Playbook examines athletes' private Tweets

Aly Raisman, right, learned a Twitter lesson. Perhaps face-to-face conversation works better? AP Photo/Julie Jacobson

Kids these days, what with their dubsteps and iZunes and laser hair removal, you can never quite put a finger on what wacky thing they’ll do next. U.S. gymnast Aly Raisman learned a lesson in youthful indiscretion Wednesday when she accidentally Tweeted what was supposed to be a private message (since deleted) to all 380,000 of her followers, detailing plans to go to a hip discotheque with the MALE gymnasts.

Okay I have no idea were going with the guy gymnasts to some club I'll find out for you were so nervous. Omg

That’s right. Girls AND fellas, together on an unsupervised social outing. Lindy hop city!

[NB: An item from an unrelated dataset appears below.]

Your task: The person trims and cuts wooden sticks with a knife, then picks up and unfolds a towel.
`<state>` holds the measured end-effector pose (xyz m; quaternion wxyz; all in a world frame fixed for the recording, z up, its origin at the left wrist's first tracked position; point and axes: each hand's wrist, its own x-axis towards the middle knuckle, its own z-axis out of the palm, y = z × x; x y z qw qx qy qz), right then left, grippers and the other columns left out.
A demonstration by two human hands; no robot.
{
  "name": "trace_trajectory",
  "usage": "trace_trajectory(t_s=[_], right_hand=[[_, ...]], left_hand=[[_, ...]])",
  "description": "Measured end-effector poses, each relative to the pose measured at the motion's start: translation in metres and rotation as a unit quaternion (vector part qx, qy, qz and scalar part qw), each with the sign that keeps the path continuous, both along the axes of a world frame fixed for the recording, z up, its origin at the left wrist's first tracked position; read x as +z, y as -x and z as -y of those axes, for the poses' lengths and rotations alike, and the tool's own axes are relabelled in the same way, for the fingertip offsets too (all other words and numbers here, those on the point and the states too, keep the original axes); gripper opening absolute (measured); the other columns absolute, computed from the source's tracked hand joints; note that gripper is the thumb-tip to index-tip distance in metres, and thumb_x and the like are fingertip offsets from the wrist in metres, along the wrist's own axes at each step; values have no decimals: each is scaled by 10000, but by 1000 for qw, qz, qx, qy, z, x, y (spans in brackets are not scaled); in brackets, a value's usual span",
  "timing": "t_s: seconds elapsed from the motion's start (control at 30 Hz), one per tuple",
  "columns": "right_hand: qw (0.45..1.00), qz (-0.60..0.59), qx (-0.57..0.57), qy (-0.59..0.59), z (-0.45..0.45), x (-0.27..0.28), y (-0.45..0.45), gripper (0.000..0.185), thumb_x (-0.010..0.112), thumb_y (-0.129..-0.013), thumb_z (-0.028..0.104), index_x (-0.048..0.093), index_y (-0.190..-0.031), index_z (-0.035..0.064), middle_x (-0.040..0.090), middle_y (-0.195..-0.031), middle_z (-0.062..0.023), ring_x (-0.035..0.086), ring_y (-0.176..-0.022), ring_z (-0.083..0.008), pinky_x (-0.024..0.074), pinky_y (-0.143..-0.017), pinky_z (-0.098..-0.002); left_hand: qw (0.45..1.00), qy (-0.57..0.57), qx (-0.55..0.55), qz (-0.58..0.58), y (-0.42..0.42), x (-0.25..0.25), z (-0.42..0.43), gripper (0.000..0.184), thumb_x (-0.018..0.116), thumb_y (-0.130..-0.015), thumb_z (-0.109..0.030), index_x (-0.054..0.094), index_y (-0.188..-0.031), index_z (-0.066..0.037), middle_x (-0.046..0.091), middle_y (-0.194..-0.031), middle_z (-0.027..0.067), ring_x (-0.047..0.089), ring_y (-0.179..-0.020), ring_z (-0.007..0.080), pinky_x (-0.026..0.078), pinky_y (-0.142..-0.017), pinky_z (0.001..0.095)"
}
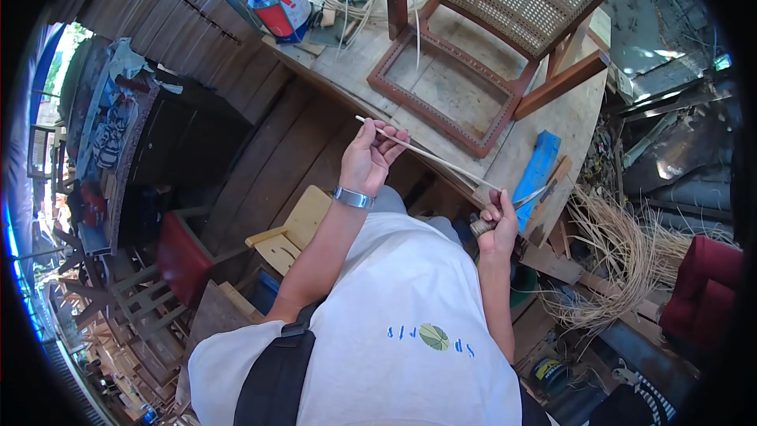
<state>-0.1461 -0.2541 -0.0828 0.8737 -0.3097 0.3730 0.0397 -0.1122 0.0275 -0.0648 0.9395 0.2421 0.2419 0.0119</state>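
A thin pale cane strip (441, 162) stretches between my two hands above the table's near edge. My left hand (369, 159), with a metal watch at the wrist, grips the strip near its left end between thumb and fingers. In my right hand (498, 225) is a knife (530, 198), its blade pointing up and right; the thumb and finger also pinch the strip's right end. Beyond the strip, a wooden chair frame (441, 120) lies on the table, with small holes along its open seat frame and a woven cane back (516, 0).
On the wooden table (347, 83) are a bag-like container (280, 6), coiled cane (367, 0) and a blue object (538, 164). Loose cane strands (623, 256) pile at the right. A red-seated chair (183, 256) and a yellow chair (296, 229) stand at the left.
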Motion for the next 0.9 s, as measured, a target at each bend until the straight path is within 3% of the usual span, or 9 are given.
trace_trajectory(t_s=[0.07,0.13,0.2,0.27,0.3,0.37,0.47,0.63,0.9], right_hand=[[999,11,32,25,-8,8,0,169,641,-979,170,665,-1066,28,707,-920,-97,430,-514,-41,367,-471,-206],[973,23,206,98,-18,19,3,234,623,-994,197,656,-1139,16,699,-909,-82,431,-517,-39,361,-466,-205],[942,27,297,156,-28,21,3,316,580,-1022,237,627,-1231,4,659,-870,-46,419,-518,-34,354,-463,-210],[862,71,348,362,-44,29,1,335,572,-1028,287,646,-1264,61,632,-851,-20,429,-560,-36,363,-497,-218],[876,81,337,336,-45,33,-2,359,558,-1036,298,632,-1317,88,588,-851,0,431,-599,-28,360,-533,-204],[851,127,323,395,-55,48,-7,367,557,-1036,296,624,-1329,84,589,-868,0,440,-615,-27,362,-554,-197],[831,176,285,444,-76,86,-12,350,587,-1021,270,637,-1300,66,587,-864,15,453,-645,-22,362,-587,-183],[887,187,275,321,-99,124,-23,159,705,-937,105,717,-1078,30,597,-708,77,401,-514,14,257,-447,-180],[901,132,303,282,-97,132,-34,143,707,-944,126,732,-1023,10,704,-801,21,452,-569,20,345,-486,-180]], left_hand=[[995,-61,54,62,-9,7,-11,283,515,-1044,-333,597,-1032,-61,654,-906,93,686,-880,252,577,-901,453],[987,-53,133,79,-26,35,-40,249,505,-1061,-294,600,-1084,-65,517,-759,-14,470,-628,95,451,-622,252],[928,-323,178,53,-42,79,-71,246,555,-1045,-239,660,-1101,-24,485,-720,-44,395,-611,21,330,-551,175],[839,-521,130,91,-48,109,-88,212,567,-1034,-177,687,-1089,-11,534,-729,-32,459,-640,25,375,-579,187],[839,-521,126,96,-49,116,-87,212,567,-1034,-177,687,-1089,-11,534,-729,-32,459,-640,25,375,-579,187],[729,-665,-47,155,-36,124,-78,198,545,-1030,-151,685,-1115,-40,570,-753,-51,390,-591,-11,283,-517,176],[804,-566,-177,55,-8,128,-47,177,583,-994,-110,687,-1125,-54,601,-757,-35,383,-560,-8,284,-488,174],[784,-552,-269,93,10,118,-12,212,610,-976,-69,685,-1168,-16,673,-832,-1,539,-712,31,426,-614,199],[755,-566,-306,130,-4,125,-3,174,714,-900,-39,686,-1064,14,741,-922,85,706,-869,114,569,-770,258]])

These kinds of slip-ups happen way more often than people think, and during the Olympics we’ve been putting together a bunch of athlete Tweets that were meant to be private but briefly surfaced for at least Playbook to see.

Danell Levya:

The girl gymnasts wanna go out 2nite but theyre not old enough for clubs, so we have to hide them in pringles cans to get past the bouncer

McKayla Maroney:

Danell we can just vault our way in, but plz have a pillow for our butts to land on

LeBron James:

They don’t call me King James for nothin. Tell my people when I die I better get buried in one of these big old churches here w/the royalty

Ryan Lochte:

Mark, don’t have enough Axe body spray to finish off Olympics, please send another barrel ASAP

Trevor Barron (racewalker):

You girls goin to a club tonight? Don’t forget the racewalkers! We world class athletes need to stick together and mate *huffs inhaler*

Lolo Jones:

Hi Dr. Phil. I feel like I’ve gone from Yolo Jones to Nolo Jones :( . Do you have any advice for me?

Holley Mangold:


Michael Phelps:

Dolphin spirit, I command thee: BE GONE FROM MY BODY! Your work is done, and I’ve been your slave for too long. Let me rest; I am weary.